In an address to the Asia Society on Friday, China's State Councillor Wang Yi, who is also the country's foreign minister, noted the expanding list of U.S. sanctions and called on Washington to stop its "arbitrary suppression" of Chinese companies.

The Commerce Department released a list of 77 companies and affiliates to the so-called entity list, including 60 Chinese companies.

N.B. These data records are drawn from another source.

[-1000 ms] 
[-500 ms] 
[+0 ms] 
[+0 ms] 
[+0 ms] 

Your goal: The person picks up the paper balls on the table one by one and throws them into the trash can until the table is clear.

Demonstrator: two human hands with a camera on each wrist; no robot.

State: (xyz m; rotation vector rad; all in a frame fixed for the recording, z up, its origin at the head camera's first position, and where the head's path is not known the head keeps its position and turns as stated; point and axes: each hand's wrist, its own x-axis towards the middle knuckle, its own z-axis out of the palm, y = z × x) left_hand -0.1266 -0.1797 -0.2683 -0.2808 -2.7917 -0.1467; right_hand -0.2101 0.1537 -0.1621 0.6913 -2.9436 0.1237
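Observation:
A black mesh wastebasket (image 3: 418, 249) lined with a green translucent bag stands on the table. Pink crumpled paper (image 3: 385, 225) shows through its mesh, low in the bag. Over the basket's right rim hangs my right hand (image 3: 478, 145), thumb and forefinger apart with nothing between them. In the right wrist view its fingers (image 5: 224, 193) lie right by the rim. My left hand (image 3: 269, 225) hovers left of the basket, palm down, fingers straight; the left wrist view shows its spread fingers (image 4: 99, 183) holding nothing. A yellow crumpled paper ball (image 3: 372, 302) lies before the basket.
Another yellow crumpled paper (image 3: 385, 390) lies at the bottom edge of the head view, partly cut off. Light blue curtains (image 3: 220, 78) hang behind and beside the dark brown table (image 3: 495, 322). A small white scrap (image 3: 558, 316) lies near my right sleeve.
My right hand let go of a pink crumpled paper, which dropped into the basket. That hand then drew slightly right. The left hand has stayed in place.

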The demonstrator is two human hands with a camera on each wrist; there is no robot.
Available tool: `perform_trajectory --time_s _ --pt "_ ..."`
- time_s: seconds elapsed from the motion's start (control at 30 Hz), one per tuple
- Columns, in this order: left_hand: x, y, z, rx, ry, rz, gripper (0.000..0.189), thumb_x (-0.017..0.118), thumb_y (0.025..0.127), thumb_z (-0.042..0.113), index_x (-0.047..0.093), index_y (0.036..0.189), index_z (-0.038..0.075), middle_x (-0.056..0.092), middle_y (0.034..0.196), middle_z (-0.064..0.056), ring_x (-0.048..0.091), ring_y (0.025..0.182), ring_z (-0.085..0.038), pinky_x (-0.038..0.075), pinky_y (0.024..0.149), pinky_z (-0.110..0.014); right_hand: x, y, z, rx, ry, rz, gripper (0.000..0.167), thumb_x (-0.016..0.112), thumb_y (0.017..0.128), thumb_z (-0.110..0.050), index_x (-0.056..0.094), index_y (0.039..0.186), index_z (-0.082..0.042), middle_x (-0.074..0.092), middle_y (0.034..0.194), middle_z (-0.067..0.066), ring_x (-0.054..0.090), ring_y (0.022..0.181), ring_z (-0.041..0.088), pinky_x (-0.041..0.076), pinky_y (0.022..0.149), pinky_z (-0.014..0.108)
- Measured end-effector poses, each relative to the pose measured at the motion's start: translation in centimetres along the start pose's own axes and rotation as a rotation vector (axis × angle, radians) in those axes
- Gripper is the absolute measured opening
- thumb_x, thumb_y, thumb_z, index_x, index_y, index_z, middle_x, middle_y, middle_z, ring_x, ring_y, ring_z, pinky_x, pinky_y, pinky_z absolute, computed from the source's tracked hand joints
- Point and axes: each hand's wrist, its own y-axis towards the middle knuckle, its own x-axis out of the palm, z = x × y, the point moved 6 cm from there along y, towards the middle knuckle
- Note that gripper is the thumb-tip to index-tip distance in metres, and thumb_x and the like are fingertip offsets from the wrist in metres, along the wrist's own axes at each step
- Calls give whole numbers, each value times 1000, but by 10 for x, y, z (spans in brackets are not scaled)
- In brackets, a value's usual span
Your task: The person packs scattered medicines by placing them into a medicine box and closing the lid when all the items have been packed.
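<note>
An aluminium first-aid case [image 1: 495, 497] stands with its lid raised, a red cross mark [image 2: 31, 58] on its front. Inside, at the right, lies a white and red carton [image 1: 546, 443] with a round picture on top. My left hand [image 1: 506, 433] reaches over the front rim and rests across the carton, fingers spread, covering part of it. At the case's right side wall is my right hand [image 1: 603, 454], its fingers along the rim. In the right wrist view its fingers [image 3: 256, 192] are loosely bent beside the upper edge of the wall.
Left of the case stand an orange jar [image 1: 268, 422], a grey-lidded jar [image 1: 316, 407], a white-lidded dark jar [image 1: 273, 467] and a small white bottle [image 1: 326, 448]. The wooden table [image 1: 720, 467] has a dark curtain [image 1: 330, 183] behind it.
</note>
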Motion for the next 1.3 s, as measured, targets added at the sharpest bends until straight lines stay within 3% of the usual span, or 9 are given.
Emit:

Reuters reported earlier the department was adding about 80 companies, most of them Chinese.

China's foreign ministry said that if true, the blacklisting would be evidence of U.S. oppression of Chinese companies and that Beijing would continue to take "necessary measures" to protect their rights.

"We urge the U.S. to cease its mistaken behavior of unwarranted oppression of foreign companies," ministry spokesman Wang Wenbin told a regular news conference in Beijing on Friday.

SMIC did not immediately respond to requests for comment.

The designations by the Commerce Department include some entities in China that enable alleged human rights abuses and some helping it construct and militarize artificial islands in the South China Sea, the agency said.

It also cited entities that acquired U.S.-origin items in support of the People's Liberation Army's programs, and entities and persons that engaged in the theft of U.S. trade secrets.

Companies previously added to the list include telecoms equipment giants Huawei Technologies Co and 150 affiliates, and ZTE Corp over sanction violations, as well as surveillance camera maker Hikvision over suppression of China's Uighur minority.

Fraying ties

Shares in SMIC, formally the Semiconductor Manufacturing International Corp, fell 5.2% in Hong Kong on Friday, while the company's Shanghai-listed shares declined 1.8%. The benchmark indices in the two markets were down less than 1%.

SMIC had already been in Washington's crosshairs.

In September, the Commerce Department mandated that suppliers of certain equipment to the company apply for export licenses after concluding there was an "unacceptable risk" that equipment supplied to it could be used for military purposes.

Last month, the Defense Department added the company to a blacklist of alleged Chinese military companies, effectively banning U.S. investors from buying its shares starting late next year.

SMIC has repeatedly said that it has no relationship with the Chinese military.

The entity list designation will force SMIC to seek a special license from the Commerce Department before a U.S supplier could send it key goods, part of a bid by the administration to curb its access to sophisticated U.S. chipmaking technology.

The Commerce Department added nearly a dozen SMIC-affiliated companies to the entity list.

SMIC is the largest Chinese chip manufacturer but trails Taiwan Semiconductor Manufacturing Co, the industry's market leader. It has sought to build out foundries for the manufacture of computer chips that can compete with those of TSMC.

Ties between Washington and Beijing have grown increasingly antagonistic over the past year as the world's top two economies sparred over Beijing's handling of the coronavirus outbreak, imposition of a national security law in Hong Kong and rising tensions in the South China Sea.